Each line in the records below, from the one that contains "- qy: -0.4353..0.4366" to the one that contains "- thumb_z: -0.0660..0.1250", should be reproduced exactly, the first and last included.

(Collected data entries)
────────────────

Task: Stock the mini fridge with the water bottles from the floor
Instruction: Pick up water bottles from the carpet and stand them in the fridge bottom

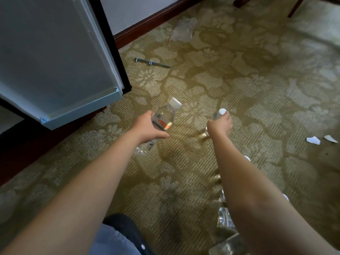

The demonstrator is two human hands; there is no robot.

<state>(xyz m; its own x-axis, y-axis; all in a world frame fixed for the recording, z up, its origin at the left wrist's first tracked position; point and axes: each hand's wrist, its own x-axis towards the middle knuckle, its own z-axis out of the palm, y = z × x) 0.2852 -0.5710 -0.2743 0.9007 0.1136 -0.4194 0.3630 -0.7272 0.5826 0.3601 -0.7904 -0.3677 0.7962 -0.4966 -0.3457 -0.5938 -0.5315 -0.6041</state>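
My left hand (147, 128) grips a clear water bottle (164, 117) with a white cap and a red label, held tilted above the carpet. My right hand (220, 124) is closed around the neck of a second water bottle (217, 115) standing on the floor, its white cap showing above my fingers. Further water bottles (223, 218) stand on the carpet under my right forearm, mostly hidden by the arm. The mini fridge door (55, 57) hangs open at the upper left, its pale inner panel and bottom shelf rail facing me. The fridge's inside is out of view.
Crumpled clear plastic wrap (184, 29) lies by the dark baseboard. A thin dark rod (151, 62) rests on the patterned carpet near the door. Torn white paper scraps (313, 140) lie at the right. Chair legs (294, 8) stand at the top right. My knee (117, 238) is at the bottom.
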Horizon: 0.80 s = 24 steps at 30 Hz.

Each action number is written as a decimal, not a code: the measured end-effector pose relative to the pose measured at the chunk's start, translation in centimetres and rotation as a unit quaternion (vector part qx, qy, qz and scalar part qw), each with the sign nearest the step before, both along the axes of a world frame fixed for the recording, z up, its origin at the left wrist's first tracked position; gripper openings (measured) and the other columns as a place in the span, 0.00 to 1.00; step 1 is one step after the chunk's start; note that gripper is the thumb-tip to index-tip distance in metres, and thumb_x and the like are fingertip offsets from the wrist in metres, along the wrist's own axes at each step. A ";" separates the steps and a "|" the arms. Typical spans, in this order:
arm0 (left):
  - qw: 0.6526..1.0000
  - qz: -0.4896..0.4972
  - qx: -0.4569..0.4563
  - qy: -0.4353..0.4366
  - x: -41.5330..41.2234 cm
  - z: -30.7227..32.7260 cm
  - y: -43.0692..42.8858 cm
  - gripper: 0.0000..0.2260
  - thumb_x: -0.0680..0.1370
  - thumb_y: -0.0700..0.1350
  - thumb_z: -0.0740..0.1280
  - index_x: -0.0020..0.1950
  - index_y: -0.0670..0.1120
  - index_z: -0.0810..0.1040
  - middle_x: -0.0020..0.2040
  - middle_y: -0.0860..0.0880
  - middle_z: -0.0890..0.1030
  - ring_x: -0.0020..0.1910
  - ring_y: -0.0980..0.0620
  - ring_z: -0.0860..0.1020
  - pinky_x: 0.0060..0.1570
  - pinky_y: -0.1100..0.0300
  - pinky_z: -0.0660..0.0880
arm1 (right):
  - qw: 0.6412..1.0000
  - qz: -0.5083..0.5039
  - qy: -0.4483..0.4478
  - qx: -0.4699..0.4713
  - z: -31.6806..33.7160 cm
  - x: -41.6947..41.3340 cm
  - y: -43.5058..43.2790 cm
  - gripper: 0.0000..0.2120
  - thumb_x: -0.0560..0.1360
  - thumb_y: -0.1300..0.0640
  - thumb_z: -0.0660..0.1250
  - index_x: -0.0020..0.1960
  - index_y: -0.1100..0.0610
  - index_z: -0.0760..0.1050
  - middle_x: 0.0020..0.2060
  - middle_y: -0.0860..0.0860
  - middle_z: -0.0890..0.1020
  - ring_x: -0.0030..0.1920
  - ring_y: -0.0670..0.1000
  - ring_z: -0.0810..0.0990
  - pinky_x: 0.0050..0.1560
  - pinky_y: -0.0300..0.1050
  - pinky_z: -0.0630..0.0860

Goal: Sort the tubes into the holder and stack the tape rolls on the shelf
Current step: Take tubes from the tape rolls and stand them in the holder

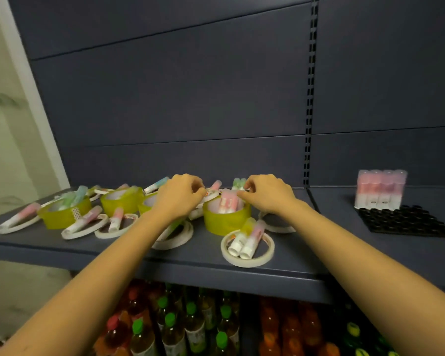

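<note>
As it fills most of the frame, back panel (180, 93): matte dark grey-blue sheets in wide horizontal bands, split right of centre by a slotted metal upright (310, 98).
Shelf (306, 255): same smooth dark grey-blue, with a rounded front lip, running across the middle of the frame.
Wall (8, 150): pale and faintly marbled, along the left edge.
Bottles (190, 327): glossy plastic with green and red caps and amber to orange contents, packed along the bottom.
Holder (406, 224): flat black tray of round sockets, right side of the shelf.
Wrapped tubes (380, 191): four upright pink-over-white cylinders in clear film at the holder's rear left corner.
Yellow tape rolls (225, 222): thick, translucent, centre and left.
White tape rolls (247, 259): thin flat rings, scattered among them.
Loose tubes (252, 240): small pastel cylinders, lying across or inside the rolls.
Left hand (180, 196): fingers curled at a thin white roll; grip blurred, cannot tell.
Right hand (267, 195): fingers curled by pink tubes standing in a yellow roll; cannot tell.
</note>
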State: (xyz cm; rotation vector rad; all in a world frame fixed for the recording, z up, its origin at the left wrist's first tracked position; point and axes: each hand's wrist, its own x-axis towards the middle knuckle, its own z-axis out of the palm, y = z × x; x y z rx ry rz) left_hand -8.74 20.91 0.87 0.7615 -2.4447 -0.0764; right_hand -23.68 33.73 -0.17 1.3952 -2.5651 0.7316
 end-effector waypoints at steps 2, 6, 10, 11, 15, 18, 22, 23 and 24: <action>0.999 -0.035 0.013 -0.007 0.0 -0.3 -1.2 0.11 0.77 0.50 0.61 0.46 0.47 0.81 0.46 0.46 0.83 0.43 0.47 0.79 0.39 0.56 0.73 | 1.000 -0.026 -0.002 -0.008 -0.2 0.8 -1.2 0.19 0.75 0.41 0.61 0.57 0.54 0.75 0.55 0.53 0.79 0.56 0.58 0.76 0.56 0.52 0.71; 0.996 -0.089 0.026 -0.011 -0.2 -0.8 -2.5 0.15 0.78 0.52 0.60 0.48 0.44 0.82 0.47 0.45 0.84 0.45 0.44 0.79 0.45 0.50 0.76 | 0.998 -0.049 -0.003 0.036 -0.3 1.8 -3.1 0.16 0.76 0.40 0.61 0.44 0.54 0.75 0.49 0.55 0.77 0.53 0.57 0.77 0.47 0.47 0.65; 0.994 -0.109 0.030 0.007 -0.5 -1.2 -3.4 0.14 0.78 0.51 0.60 0.48 0.47 0.82 0.44 0.46 0.83 0.46 0.45 0.78 0.44 0.53 0.75 | 0.996 -0.055 -0.043 0.057 -0.3 1.9 -3.9 0.18 0.75 0.45 0.65 0.56 0.58 0.76 0.52 0.56 0.80 0.52 0.56 0.77 0.51 0.48 0.69; 0.993 -0.112 0.031 0.007 -0.6 -1.3 -3.6 0.13 0.78 0.50 0.60 0.48 0.47 0.82 0.44 0.46 0.83 0.47 0.45 0.78 0.44 0.54 0.74 | 0.996 -0.053 -0.060 0.047 -0.3 1.8 -3.9 0.18 0.74 0.46 0.66 0.56 0.59 0.76 0.52 0.56 0.80 0.53 0.55 0.78 0.54 0.48 0.70; 0.990 -0.136 0.040 0.013 -1.2 -1.4 -3.8 0.12 0.78 0.50 0.61 0.47 0.46 0.82 0.44 0.47 0.83 0.46 0.45 0.79 0.44 0.54 0.74 | 0.988 -0.044 -0.124 -0.077 -0.7 1.7 -3.1 0.17 0.72 0.50 0.71 0.57 0.58 0.77 0.51 0.53 0.80 0.52 0.53 0.78 0.57 0.50 0.74; 0.988 -0.147 0.049 0.018 -2.3 -1.1 -3.3 0.11 0.76 0.50 0.63 0.49 0.46 0.82 0.47 0.46 0.83 0.48 0.44 0.79 0.48 0.52 0.76 | 0.970 -0.032 -0.144 -0.193 -0.2 1.6 -2.2 0.11 0.72 0.56 0.72 0.53 0.56 0.79 0.47 0.52 0.81 0.47 0.50 0.78 0.54 0.47 0.75; 0.989 -0.135 0.032 -0.043 -4.2 -0.9 -2.3 0.15 0.74 0.55 0.65 0.41 0.44 0.80 0.41 0.46 0.81 0.46 0.44 0.79 0.43 0.55 0.73 | 0.948 -0.030 -0.131 -0.290 1.4 1.6 -0.5 0.09 0.72 0.59 0.71 0.53 0.57 0.79 0.43 0.49 0.80 0.43 0.48 0.76 0.48 0.41 0.73; 0.990 -0.126 0.021 -0.060 -4.6 -0.9 -2.0 0.17 0.73 0.58 0.65 0.39 0.44 0.77 0.38 0.47 0.79 0.45 0.45 0.79 0.41 0.56 0.71 | 0.943 -0.035 -0.128 -0.304 1.8 1.6 0.0 0.09 0.73 0.58 0.71 0.53 0.57 0.79 0.43 0.49 0.80 0.43 0.48 0.76 0.48 0.42 0.74; 0.990 -0.118 0.012 -0.075 -5.0 -0.9 -1.8 0.19 0.72 0.61 0.65 0.37 0.44 0.75 0.37 0.48 0.77 0.43 0.46 0.78 0.40 0.57 0.70 | 0.942 -0.040 -0.123 -0.311 2.1 1.5 0.6 0.09 0.73 0.58 0.71 0.52 0.56 0.79 0.44 0.49 0.80 0.43 0.48 0.76 0.49 0.43 0.75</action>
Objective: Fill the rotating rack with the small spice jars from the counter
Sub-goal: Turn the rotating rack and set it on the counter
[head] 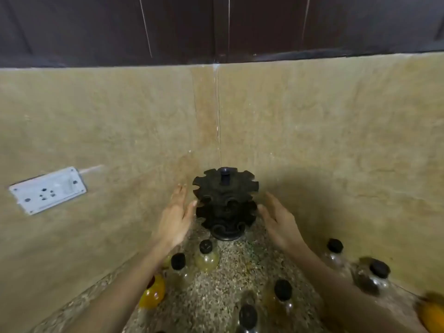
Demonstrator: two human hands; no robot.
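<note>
A black rotating rack (pixel 225 203) with notched tiers and a round foot stands in the counter's corner, its slots empty. My left hand (pixel 174 217) is open just left of it, fingertips at its edge. My right hand (pixel 280 219) is open just right of it, close to the lower tier. Several small black-capped spice jars stand on the speckled counter (pixel 230 265): a pale one (pixel 206 255) before the rack, a dark-capped one (pixel 178 261), a yellow one (pixel 152 293) half hidden by my left forearm, and a dark-filled one (pixel 372 276) at right.
Beige tiled walls meet in a corner right behind the rack. A white power socket (pixel 48 189) sits on the left wall. Dark cabinets (pixel 216 27) hang overhead. More jars (pixel 283 290) crowd the near counter, and an orange one (pixel 432 316) is at the right edge.
</note>
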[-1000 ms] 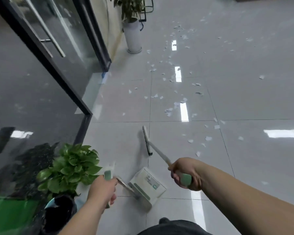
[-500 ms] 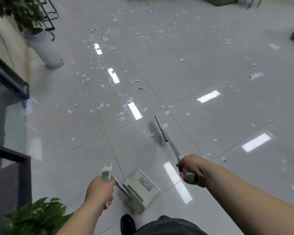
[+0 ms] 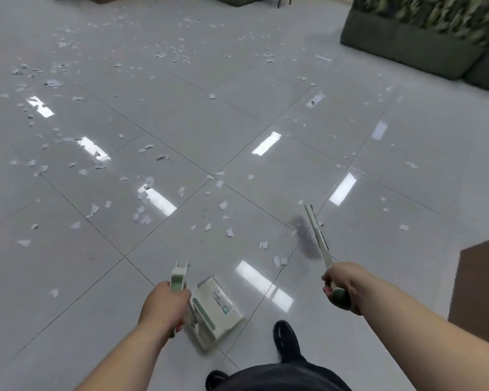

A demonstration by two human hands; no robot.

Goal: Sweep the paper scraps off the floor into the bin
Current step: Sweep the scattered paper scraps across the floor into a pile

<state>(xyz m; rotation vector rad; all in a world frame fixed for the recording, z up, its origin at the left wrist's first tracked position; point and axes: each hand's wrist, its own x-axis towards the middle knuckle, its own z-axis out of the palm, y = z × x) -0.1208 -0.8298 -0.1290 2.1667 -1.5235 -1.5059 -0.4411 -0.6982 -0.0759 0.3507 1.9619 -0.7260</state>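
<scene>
White paper scraps (image 3: 144, 218) lie scattered over the glossy grey tiled floor (image 3: 181, 114), thickest at the left and far back, with a few near my feet. My left hand (image 3: 164, 304) grips the green-and-white handle of a white dustpan (image 3: 219, 309), which hangs low just in front of me. My right hand (image 3: 342, 286) grips the green end of a broom handle. The broom's narrow head (image 3: 315, 227) points forward over the tiles, to the right of the dustpan, with its shadow beside it.
A dark green sofa or planter box with foliage (image 3: 424, 43) stands at the far right. A brown cabinet corner (image 3: 480, 286) juts in at the right edge. My black shoes (image 3: 287, 338) and dark trousers show at the bottom.
My view has swung to the right: the glass door and potted plants at the left are out of sight, and the green sofa and brown cabinet have come in. The broom head moved right.
</scene>
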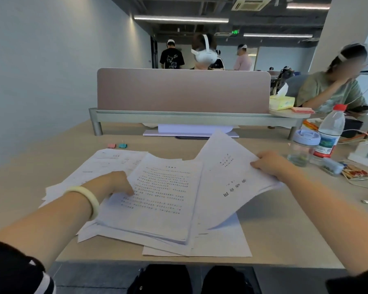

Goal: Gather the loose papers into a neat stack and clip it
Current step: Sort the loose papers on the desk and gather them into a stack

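Head view first, starting at our fingertips: our right hand [268, 164] has its fingers curled and pinching the far right edge of a title sheet [232, 179], which is lifted and tilted, its near corner hanging above the desk [285, 230]. Our left hand [115, 183], a pale bracelet [89, 198] on the wrist, is curled too, fingertips pressing down on the left edge of a printed page [164, 194] that tops the loose papers [210, 245].

That pile lies between both hands, fanned out and crooked — its long axis runs roughly near to far. The lifted sheet sits right of the pile, so we judge the right hand must swing it leftward and square it on.

Two clips [117, 145] lie far left, well apart from both hands — the left hand is nearer them.
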Demonstrator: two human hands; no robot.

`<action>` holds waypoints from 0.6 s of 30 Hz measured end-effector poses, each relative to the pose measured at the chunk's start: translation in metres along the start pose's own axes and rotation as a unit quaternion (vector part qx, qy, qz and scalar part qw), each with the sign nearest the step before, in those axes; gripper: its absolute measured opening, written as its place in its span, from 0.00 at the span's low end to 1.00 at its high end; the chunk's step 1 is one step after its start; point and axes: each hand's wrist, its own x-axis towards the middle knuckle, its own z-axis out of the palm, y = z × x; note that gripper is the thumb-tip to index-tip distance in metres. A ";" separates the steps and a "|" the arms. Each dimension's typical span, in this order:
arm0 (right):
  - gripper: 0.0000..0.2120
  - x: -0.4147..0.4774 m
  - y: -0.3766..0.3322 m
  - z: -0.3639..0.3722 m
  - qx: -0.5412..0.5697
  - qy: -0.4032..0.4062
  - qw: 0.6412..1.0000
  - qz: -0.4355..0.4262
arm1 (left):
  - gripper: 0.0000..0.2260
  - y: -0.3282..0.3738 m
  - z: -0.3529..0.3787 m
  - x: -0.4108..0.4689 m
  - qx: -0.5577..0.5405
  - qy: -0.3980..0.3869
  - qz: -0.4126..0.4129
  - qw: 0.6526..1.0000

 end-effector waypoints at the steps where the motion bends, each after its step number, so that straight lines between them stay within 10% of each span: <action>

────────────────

→ **YOUR RESPONSE**
  - qy: -0.4353..0.4366
  - x: -41.5330..41.2234 cm
  - z: -30.7227..32.7260 cm
  - y: -43.0692..42.8858 cm
  - gripper: 0.0000..0.2260
  - thumb_x: -0.0680..0.1370
  - thumb_y: -0.0700..0.1350
  - thumb_z: -0.0740..0.1280
  - index_x: -0.0020..0.1950
  - index_y: -0.0670..0.1120
  - index_z: -0.0810..0.1040
  - middle_x: -0.0020..0.2040
  - middle_y: -0.0860..0.0880
  - middle_z: -0.0890..0.1030
  - ring_x: -0.0020..0.1910
  - ring_y: -0.0980..0.0620
  - ring_z: -0.0860..0.1020
  - pinky_x: 0.0060..0.1570
  - pinky_y: -0.1100..0.0300
  - pinky_z: -0.0660..0.0880
arm1 (right):
  - qw: 0.6412..1.0000
  - qz: -0.5083..0.5039
  - qy: -0.4483..0.4478
  - qx: -0.4699..0.4713
  - z: -31.6806..33.7160 cm
  - x: -41.6947..41.3340 cm
  - y: -43.5058..43.2790 cm
  - gripper: 0.0000..0.2120
  - thumb_x: -0.0560..0.1360
  - thumb_y: -0.1300..0.0640
  - thumb_z: -0.0660..0.1250

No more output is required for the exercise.